Virgen santissima ! s’écria don Miguel avec colère ; ils payeront cher, je te le jure, l’affront qu’ils t’ont fait ; j’en tirerai une vengeance exemplaire.

— Pourquoi vous emporter ainsi, mon père ? répondit le jeune homme visiblement contrarié de l’effet que son récit avait produit, le dégât que ces gens nous causent n’est en réalité que peu sensible pour nous ; j’ai eu tort de me laisser aller à la colère.

— Tu as eu raison, au contraire ; je ne veux pas que ces voleurs du Nord viennent exercer ici leurs rapines ; je saurai y mettre ordre.

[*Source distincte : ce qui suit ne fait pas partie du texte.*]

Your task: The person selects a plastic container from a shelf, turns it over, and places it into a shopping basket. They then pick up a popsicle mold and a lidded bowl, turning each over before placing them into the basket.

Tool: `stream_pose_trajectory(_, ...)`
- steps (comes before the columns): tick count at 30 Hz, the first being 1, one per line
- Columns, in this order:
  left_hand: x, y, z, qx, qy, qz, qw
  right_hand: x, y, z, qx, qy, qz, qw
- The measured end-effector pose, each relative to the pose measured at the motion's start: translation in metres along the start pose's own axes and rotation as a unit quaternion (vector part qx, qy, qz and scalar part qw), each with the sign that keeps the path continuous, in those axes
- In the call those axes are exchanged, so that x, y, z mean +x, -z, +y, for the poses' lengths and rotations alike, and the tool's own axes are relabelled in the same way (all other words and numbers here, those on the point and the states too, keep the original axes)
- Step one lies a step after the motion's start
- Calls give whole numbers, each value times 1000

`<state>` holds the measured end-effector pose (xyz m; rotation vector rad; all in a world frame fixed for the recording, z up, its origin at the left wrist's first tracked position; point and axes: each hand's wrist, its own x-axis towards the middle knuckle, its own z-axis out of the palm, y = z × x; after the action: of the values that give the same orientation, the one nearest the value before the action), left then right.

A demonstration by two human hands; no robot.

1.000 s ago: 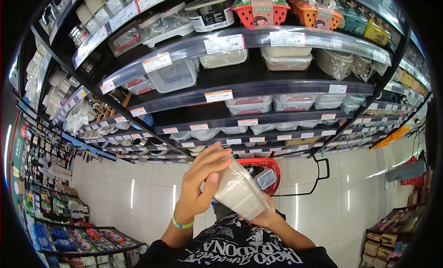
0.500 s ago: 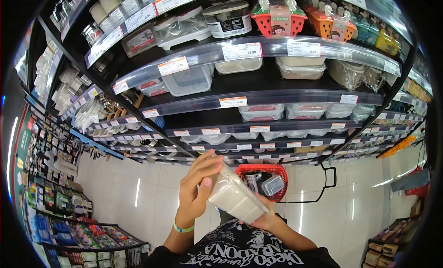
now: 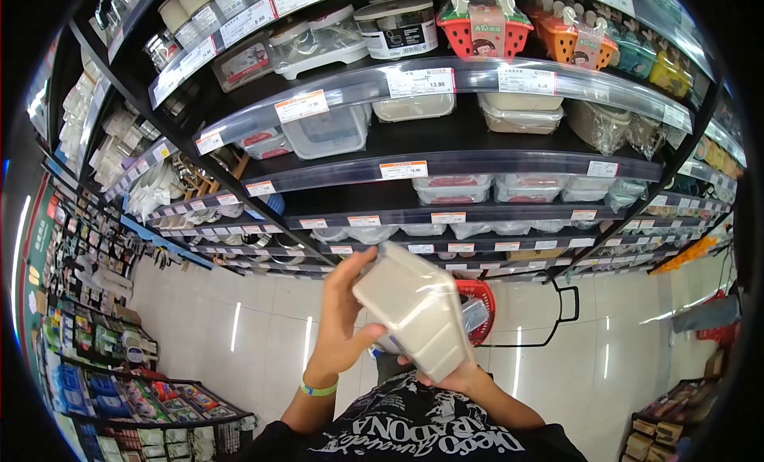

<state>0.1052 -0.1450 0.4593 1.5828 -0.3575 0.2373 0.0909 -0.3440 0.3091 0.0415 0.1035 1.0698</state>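
Observation:
A cream-coloured plastic food container, wrapped in shiny clear film, is held tilted in front of my chest. My left hand grips its left side, fingers up along the far edge and thumb near the front. At its lower end my right hand holds it from below, with most of those fingers hidden. Behind the container a red shopping basket on the floor is partly covered. A clear-lidded box lies in that basket.
Shelves with price tags stand ahead, stocked with plastic containers and red watermelon-patterned ice moulds. A black handle extends right of the basket. Another display rack stands at the lower left.
Both hands have turned the container so its broad face shows more to me, and it now covers more of the basket. My left hand has shifted slightly right.

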Motion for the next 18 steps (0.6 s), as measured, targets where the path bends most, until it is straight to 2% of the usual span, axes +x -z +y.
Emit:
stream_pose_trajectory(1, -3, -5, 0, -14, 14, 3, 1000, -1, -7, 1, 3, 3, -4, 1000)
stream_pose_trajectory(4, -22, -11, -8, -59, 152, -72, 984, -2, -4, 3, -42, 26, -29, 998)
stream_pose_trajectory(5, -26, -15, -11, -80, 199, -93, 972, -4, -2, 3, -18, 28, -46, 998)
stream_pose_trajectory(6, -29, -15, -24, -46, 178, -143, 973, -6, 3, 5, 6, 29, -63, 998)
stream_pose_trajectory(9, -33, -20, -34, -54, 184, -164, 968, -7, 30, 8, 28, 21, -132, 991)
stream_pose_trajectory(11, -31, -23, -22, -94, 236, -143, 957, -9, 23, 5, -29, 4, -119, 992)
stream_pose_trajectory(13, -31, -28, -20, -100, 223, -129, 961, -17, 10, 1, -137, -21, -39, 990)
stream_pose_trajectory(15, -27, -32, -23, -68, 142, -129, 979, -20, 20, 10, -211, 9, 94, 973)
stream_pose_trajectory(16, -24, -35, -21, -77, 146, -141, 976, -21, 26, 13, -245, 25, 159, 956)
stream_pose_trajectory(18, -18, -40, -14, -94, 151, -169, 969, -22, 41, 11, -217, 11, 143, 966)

— Je vous assure que, si vous consentez à me laisser faire, je suis certain d’arranger cette affaire à votre entière satisfaction.

— Je te défends de tenter la moindre démarche, ceci me regarde à présent ; quoi qu’il arrive, je ne veux pas que tu t’en mêles ; me le promets-tu ?

— Puisque vous l’exigez, je vous le promets, mon père.

— C’est bien ; guéris-toi le plus tôt possible, et sois tranquille ; les Yankees me payeront cher le sang qu’ils t’ont tiré.

Sur ces paroles, don Miguel se retira ; son fils se laissa retomber sur son lit en étouffant un soupir et en poussant une sourde exclamation de colère.